Task goal:
Retype the material so that each line matches the original exactly.

━━━━━━━━━━━━━━━━━━━━

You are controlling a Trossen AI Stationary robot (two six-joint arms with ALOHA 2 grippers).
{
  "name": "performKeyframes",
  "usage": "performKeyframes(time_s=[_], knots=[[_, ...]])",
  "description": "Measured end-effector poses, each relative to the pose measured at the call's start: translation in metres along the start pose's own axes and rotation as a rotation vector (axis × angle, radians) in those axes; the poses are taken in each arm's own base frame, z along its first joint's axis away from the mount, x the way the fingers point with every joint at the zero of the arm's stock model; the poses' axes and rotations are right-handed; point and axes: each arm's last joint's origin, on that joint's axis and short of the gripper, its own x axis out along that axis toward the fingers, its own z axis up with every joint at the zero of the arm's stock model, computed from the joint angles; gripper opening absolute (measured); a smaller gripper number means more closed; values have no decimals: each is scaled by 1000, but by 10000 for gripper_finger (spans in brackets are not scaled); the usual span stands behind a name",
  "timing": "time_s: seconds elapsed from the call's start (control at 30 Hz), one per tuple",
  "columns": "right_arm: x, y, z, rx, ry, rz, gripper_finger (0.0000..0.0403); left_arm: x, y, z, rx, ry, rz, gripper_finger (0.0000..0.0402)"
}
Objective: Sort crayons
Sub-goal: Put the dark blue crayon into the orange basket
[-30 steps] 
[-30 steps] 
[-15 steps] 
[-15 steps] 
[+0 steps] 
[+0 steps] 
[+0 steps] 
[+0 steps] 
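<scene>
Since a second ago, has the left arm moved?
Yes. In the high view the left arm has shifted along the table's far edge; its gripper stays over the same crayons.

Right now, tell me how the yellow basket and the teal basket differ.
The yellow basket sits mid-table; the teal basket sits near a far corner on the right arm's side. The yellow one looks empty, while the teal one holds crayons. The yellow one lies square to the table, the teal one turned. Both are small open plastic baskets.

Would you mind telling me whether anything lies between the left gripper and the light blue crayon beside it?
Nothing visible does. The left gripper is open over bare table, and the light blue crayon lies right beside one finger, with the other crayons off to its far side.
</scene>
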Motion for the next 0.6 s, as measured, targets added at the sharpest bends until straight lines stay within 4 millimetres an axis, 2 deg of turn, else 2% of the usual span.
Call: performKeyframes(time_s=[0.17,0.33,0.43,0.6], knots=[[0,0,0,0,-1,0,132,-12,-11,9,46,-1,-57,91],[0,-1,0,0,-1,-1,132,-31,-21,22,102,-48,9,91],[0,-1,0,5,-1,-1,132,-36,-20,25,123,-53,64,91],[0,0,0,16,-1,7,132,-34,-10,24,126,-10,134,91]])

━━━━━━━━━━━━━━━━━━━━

Answer below:
You are controlling a Trossen AI Stationary robot (two six-joint arms with ALOHA 2 grippers).
{
  "name": "performKeyframes",
  "usage": "performKeyframes(time_s=[_], knots=[[_, ...]])",
  "description": "Measured end-effector poses, each relative to the pose measured at the call's start: translation in metres along the start pose's own axes and rotation as a rotation vector (axis × angle, radians) in those axes; the poses are taken in each arm's own base frame, z along its first joint's axis away from the mount, x the way the fingers point with every joint at the zero of the arm's stock model; the poses' axes and rotations are right-handed; point and axes: each arm's last joint's origin, on that joint's axis and short of the gripper, its own x axis out along that axis toward the fingers, its own z axis up with every joint at the zero of the arm's stock model, computed from the joint angles; gripper opening absolute (measured); a smaller gripper number means more closed; values have no decimals: each is scaled by 1000, but by 10000 for gripper_finger (spans in brackets are not scaled); the usual span stands behind a name",
  "timing": "time_s: seconds elapsed from the call's start (control at 30 Hz), one per tuple",
  "columns": "right_arm: x, y, z, rx, ry, rz, gripper_finger (0.0000..0.0403); left_arm: x, y, z, rx, ry, rz, gripper_finger (0.0000..0.0402)"
}
Objective: Sort crayons
Sub-goal: Put the dark blue crayon into the orange basket
[-30 steps] 
[-30 steps] 
[-15 steps] 
[-15 steps] 
[+0 steps] 
[+0 steps] 
[+0 steps] 
[+0 steps] 
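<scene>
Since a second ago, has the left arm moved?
Yes. In the high view the left arm has shifted along the table's far edge; its gripper stays over the same crayons.

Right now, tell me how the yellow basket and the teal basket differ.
The yellow basket sits mid-table; the teal basket sits near a far corner on the right arm's side. The yellow one looks empty, while the teal one holds crayons. The yellow one lies square to the table, the teal one turned. Both are small open plastic baskets.

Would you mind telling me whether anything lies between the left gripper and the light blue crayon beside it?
Nothing visible does. The left gripper is open over bare table, and the light blue crayon lies right beside one finger, with the other crayons off to its far side.
</scene>
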Motion for the next 0.6 s, as measured, targets added at the sharpest bends until straight lines stay within 4 millimetres an axis, 2 deg of turn, else 2% of the usual span.
Call: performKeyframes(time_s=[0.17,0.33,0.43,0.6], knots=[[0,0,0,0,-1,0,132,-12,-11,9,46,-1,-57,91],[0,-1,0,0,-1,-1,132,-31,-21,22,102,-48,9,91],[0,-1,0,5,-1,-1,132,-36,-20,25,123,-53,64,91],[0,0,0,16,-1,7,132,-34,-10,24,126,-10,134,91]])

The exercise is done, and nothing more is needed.